▶ Aim of the task
Write the data below out again, exactly as each line reads.
════
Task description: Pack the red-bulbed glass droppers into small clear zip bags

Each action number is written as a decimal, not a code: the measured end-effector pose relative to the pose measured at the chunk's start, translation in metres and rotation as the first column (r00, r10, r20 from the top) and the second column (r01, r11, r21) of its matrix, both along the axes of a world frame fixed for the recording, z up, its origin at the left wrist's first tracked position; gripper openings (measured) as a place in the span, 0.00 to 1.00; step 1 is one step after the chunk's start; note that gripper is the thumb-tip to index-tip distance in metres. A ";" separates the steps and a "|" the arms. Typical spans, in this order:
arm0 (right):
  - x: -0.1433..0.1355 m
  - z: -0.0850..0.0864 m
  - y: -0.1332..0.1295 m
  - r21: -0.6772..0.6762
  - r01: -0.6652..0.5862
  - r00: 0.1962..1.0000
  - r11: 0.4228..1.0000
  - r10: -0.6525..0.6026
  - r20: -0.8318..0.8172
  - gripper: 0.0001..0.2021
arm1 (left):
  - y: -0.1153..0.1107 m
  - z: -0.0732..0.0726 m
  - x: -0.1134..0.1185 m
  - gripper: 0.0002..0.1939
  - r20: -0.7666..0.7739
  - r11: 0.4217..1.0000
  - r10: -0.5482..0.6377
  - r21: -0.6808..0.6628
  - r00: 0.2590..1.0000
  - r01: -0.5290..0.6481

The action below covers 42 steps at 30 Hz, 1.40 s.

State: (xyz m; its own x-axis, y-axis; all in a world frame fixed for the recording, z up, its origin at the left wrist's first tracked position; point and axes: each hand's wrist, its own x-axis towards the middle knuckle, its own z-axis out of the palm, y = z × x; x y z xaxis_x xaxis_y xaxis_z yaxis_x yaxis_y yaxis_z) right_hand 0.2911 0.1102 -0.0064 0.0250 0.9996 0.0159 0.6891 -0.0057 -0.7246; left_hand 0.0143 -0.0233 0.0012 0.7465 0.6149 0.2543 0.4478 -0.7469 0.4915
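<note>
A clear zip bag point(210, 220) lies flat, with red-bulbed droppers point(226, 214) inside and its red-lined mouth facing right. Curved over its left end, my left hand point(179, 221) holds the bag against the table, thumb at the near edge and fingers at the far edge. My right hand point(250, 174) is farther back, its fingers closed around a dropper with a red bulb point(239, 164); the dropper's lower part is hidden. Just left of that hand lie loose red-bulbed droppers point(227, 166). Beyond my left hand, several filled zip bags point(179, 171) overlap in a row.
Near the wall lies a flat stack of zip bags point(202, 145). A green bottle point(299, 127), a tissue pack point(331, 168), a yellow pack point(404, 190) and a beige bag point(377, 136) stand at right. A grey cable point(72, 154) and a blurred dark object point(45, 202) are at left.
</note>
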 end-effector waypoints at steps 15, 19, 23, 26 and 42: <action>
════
▶ Written solution
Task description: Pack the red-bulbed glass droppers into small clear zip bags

Each action number is written as a decimal, not a code: the measured end-effector pose relative to the pose measured at the chunk's start, translation in metres and rotation as the first column (r00, r10, r20 from the top) and the second column (r01, r11, r21) of its matrix, both along the axes of a world frame fixed for the recording, z up, its origin at the left wrist's first tracked position; gripper openings (measured) as a place in the span, 0.00 to 1.00; step 1 is one step after the chunk's start; note that gripper is the thumb-tip to index-tip distance in metres. A ";" separates the steps and a "|" the arms. Typical spans, in this order:
arm0 (right):
  - x: -0.1433..0.1355 m
  - z: -0.0850..0.0864 m
  - y: -0.1332..0.1295 m
  - r21: -0.6772..0.6762
  - r01: -0.6652..0.5862
  - r00: 0.1962..1.0000
  - r11: 0.4228..1.0000
  - r10: -0.6525..0.6026
  - r20: -0.8318..0.8172
  - gripper: 0.0001..0.2021
arm1 (left):
  - y: -0.1153..0.1107 m
  - z: -0.0732..0.0726 m
  - x: -0.1134..0.1185 m
  - gripper: 0.0002..0.1939
  - r20: -0.7666..0.7739
  - r11: 0.4217..1.0000
  - r10: -0.5482..0.6377
  - r21: -0.6808..0.6628
  - r00: 0.2590..1.0000
  - r01: -0.5290..0.6481

The action below covers 42 steps at 30 Hz, 1.40 s.

State: (xyz m; its own x-axis, y-axis; all in a world frame fixed for the recording, z up, its origin at the left wrist's first tracked position; point and axes: each hand's wrist, its own x-axis towards the middle knuckle, its own z-axis out of the palm, y = z × x; x y z xaxis_x xaxis_y xaxis_z yaxis_x yaxis_y yaxis_z) right_hand 0.2911 0.1102 -0.0064 0.0250 0.9996 0.0159 0.6891 -0.0057 -0.7246; left_hand 0.0143 -0.0233 0.0012 0.7465 0.6149 0.2543 0.4478 -0.7469 0.4915
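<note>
A clear zip bag point(210, 220) lies flat, with red-bulbed droppers point(226, 214) inside and its red-lined mouth facing right. Curved over its left end, my left hand point(179, 221) holds the bag against the table, thumb at the near edge and fingers at the far edge. My right hand point(250, 174) is farther back, its fingers closed around a dropper with a red bulb point(239, 164); the dropper's lower part is hidden. Just left of that hand lie loose red-bulbed droppers point(227, 166). Beyond my left hand, several filled zip bags point(179, 171) overlap in a row.
Near the wall lies a flat stack of zip bags point(202, 145). A green bottle point(299, 127), a tissue pack point(331, 168), a yellow pack point(404, 190) and a beige bag point(377, 136) stand at right. A grey cable point(72, 154) and a blurred dark object point(45, 202) are at left.
</note>
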 end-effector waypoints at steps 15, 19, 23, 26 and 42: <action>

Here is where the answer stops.